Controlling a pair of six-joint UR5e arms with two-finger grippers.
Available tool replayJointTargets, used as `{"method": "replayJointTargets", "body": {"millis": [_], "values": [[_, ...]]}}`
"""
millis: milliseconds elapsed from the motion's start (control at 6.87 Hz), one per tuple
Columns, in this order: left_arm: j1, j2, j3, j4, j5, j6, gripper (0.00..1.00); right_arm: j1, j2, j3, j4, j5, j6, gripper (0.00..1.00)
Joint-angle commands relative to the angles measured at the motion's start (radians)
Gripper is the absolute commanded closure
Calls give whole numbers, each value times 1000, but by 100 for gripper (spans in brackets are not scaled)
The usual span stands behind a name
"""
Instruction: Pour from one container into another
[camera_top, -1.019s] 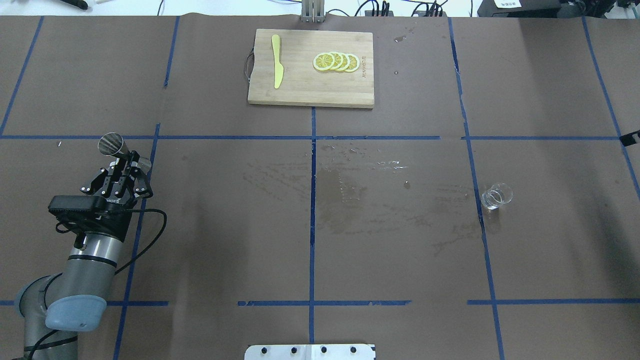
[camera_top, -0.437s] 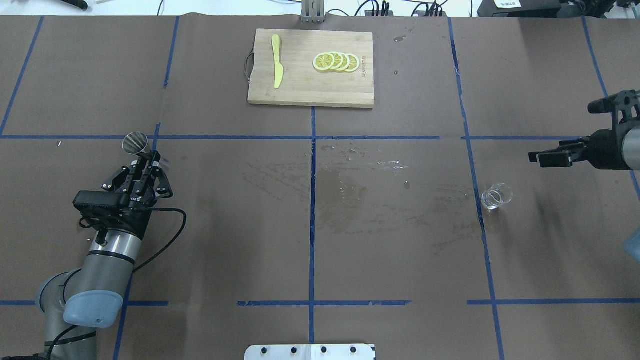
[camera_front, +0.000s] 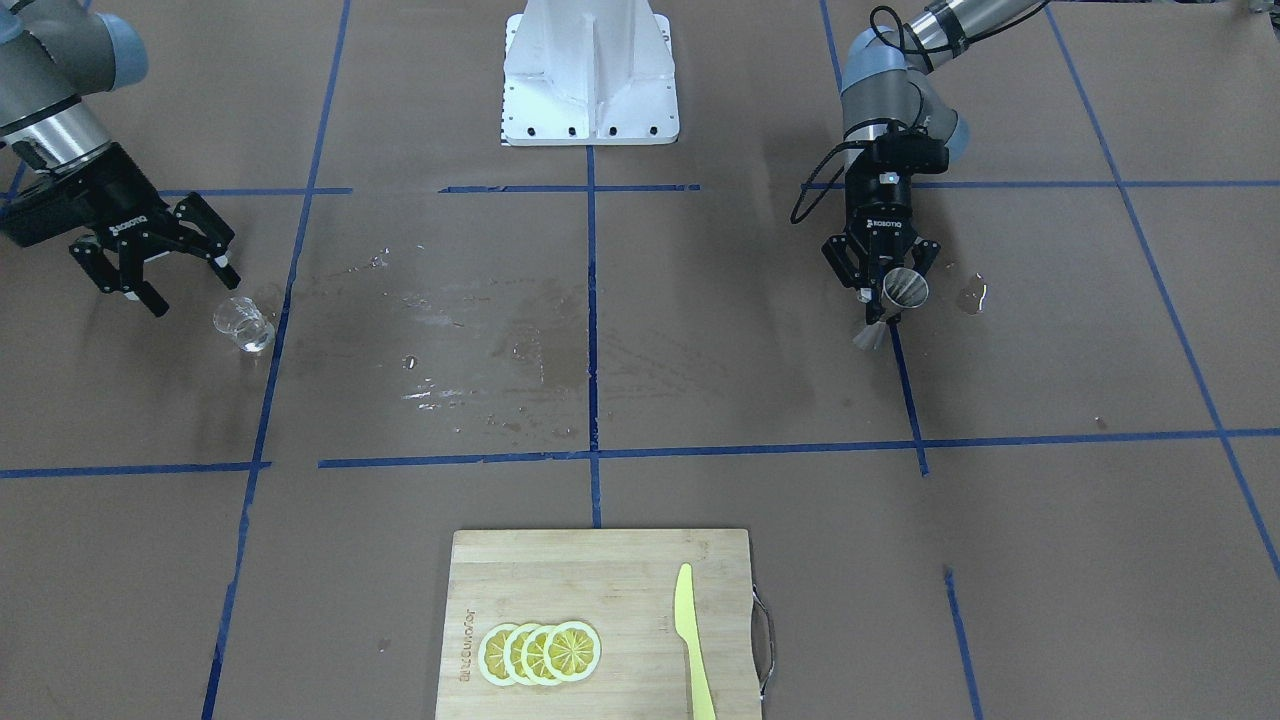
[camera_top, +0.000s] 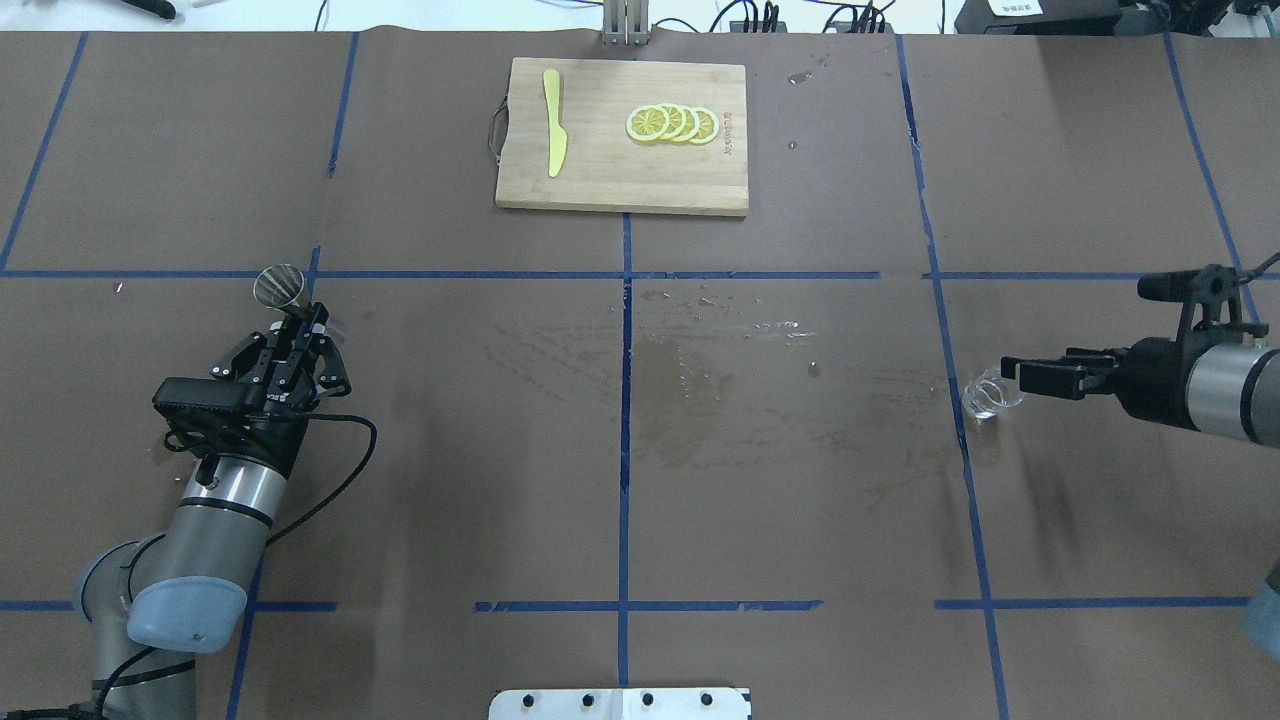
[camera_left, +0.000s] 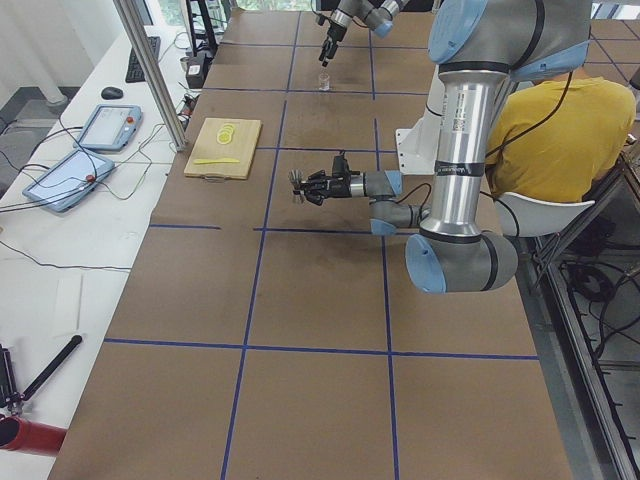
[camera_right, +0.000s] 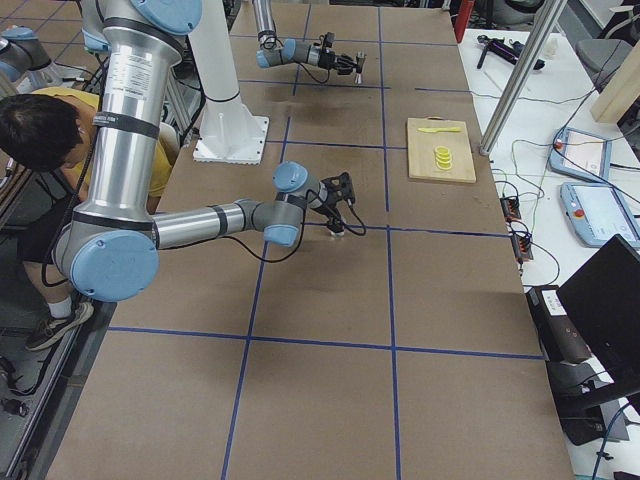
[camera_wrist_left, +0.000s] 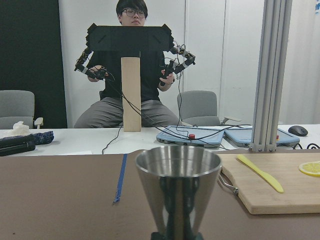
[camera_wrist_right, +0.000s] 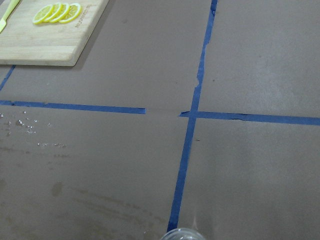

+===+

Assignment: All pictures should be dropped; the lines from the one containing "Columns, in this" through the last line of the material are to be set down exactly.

Answer box:
Columns, in this order: left_arm: j1, j2, j3, j4, j5, j6, gripper (0.00..1.00); right_arm: j1, j2, j3, j4, j5, j6, gripper (0.00..1.00)
Joint-angle commands relative to the angles measured at the motion's start (radians)
Gripper is the absolute commanded closure
Calls give whole numbers, each value times 1000, but by 100 for gripper (spans in brackets are not scaled)
The usual span stands behind a name
"""
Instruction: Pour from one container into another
[camera_top, -1.019s] 
[camera_top, -0.437s] 
[camera_front, +0.000s] 
[camera_top, +0.000s] 
[camera_left, +0.000s] 
[camera_right, +0.000s] 
[camera_wrist_left, +0.000s] 
[camera_wrist_right, +0.000s] 

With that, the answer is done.